I am away from work at the moment because of anxiety. On Tuesday I had a huge panic attack at work (I went to the loo and managed to calm myself down) but since then I have been feeling awful - my heart is racing, I am shaky, i can't breath properly and I have pins and needles in my arms and legs. The cause is my manager and the amount of work that she gives me to do. Or rather not the amount of work but the deadlines she imposes, and because all the while she is micro-managing, constantly checking.

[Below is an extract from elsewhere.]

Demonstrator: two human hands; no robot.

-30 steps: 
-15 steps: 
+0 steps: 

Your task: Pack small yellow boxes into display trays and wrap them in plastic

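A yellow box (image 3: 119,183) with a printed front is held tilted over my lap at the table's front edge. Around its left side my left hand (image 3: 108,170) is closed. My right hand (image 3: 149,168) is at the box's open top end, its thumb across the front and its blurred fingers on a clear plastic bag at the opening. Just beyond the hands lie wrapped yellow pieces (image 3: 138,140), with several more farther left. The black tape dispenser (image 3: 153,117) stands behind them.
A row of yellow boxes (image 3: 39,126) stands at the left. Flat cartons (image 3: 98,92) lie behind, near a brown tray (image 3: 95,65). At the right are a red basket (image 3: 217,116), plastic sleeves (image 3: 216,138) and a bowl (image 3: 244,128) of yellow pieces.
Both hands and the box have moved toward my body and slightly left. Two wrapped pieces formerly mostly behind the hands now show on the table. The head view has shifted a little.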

Until two weeks ago I used to arrive at work 45 minutes early - to get a cuppa, make a plan for the day, make sure my pencils are sharp etc. But it got so that as soon as I got there, before I'd even taken my coat off she was out of her office asking for something to be done. So now I sit in my car until 5 minutes before my official starting time. She interrupts my breaks and my lunch time to discuss work. I never used to mind but the more I see how badly paid I am, the more I resent it, particularly as I am not paid for my breaks.
She doesn't realise how complex and time consuming tasks are. She is very good at delegating and spends most of her day thinking up ill-thought out ideas which I have to put into practise. She has no project management skills and gives only an outline of an idea with the sparest of instructions. She comes up with 2 or 3 of these everyday which I am trying to juggle alongside the rest of my job, which is student welfare. I feel like I end the week with a set of unfinished tasks and find myself being so harried that I make mistakes.
Two weeks ago I went to see a much more senior person because I think I am not paid for the responsibility that I shoulder. I am on secondment from another job with same manager. Initially this was for 6 months but it's now 18 months later and I don't have a contract for this seconded job. It is a promotion from the other work I did and i feel that if i kick up any sort of fuss she will just take away the job, although for the small amount of extra money I get for the stress I'm have I wonder if its worth it.
The senior person that I went to see said to me "I know you do a lot of x's work" ( x being manager) and he said he was going to look into my pay grade etc. My manager doesn't have a good reputation among other staff (those she manages and those she doesn't) - to give you some idea she is known amongst other things as "the smiling assassin". She is very nice to my face - constantly asking if I want tea etc and she also confides in me about difficulties she has with other managers, and I find this puts me in a difficult position because I know how she manipulates and dumps people in it. But I just cant trust her. One member of our team has just left due to enduring MH problems which he blames her for causing. I feel like I'm going the same way. I don't know what to do - I love the students, my colleagues, even the work which is interesting, challenging etc. What I can't cope with are her impossible demands, that I can't trust her, her ill-thought out projects (which would be ok if they were done properly). It's not like I work in a high-pressure environment - I work in FE, for goodness sake!
Any advice/thoughts would be very much appreciated.